** Opening MATERIAL PROVIDED block **

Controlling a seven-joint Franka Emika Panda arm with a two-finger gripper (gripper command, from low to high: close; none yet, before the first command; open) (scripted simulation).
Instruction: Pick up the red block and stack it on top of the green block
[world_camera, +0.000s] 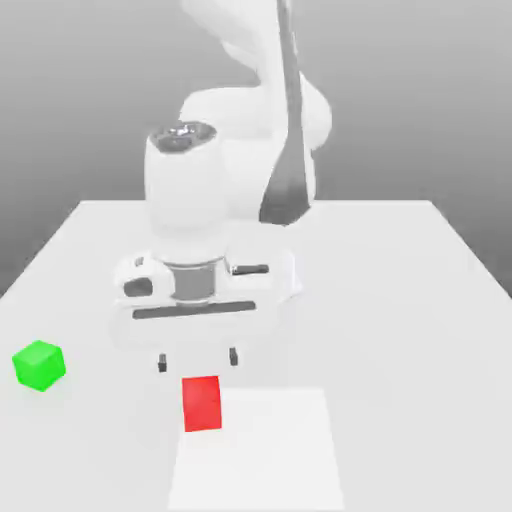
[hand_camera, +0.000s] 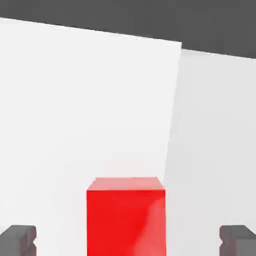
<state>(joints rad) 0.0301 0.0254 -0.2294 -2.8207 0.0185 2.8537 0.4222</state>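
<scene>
1. The red block (world_camera: 202, 403) is sitting on the white table (world_camera: 400, 300) near its front edge, resting at the border of a paler square patch (world_camera: 270, 450) of the tabletop, its near faces turned toward the exterior camera.
2. The gripper (world_camera: 197, 361) is hanging directly behind and above the block in the exterior view, pointing down, its two dark fingertips (world_camera: 162, 364) spread wide and holding nothing.
3. In the hand view the red block (hand_camera: 126, 216) is standing between the two dark fingertips (hand_camera: 18, 239), with clear white table showing on either side of it; nothing is touching the cube.
4. The green block (world_camera: 39, 364) is lying well apart toward the exterior view's left, close to the table's left edge, with bare surface between it and the red cube.
5. Open tabletop is stretching away to the exterior view's right and back beyond the arm's white body (world_camera: 200, 200).
6. In the hand view the table's far edge (hand_camera: 100, 31) is meeting a dark background.
</scene>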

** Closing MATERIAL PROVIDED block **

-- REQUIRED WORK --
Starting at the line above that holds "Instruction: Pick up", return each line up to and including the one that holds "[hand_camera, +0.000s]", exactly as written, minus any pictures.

-- OUTPUT BELOW --
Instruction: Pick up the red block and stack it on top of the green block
[world_camera, +0.000s] 
[hand_camera, +0.000s] 

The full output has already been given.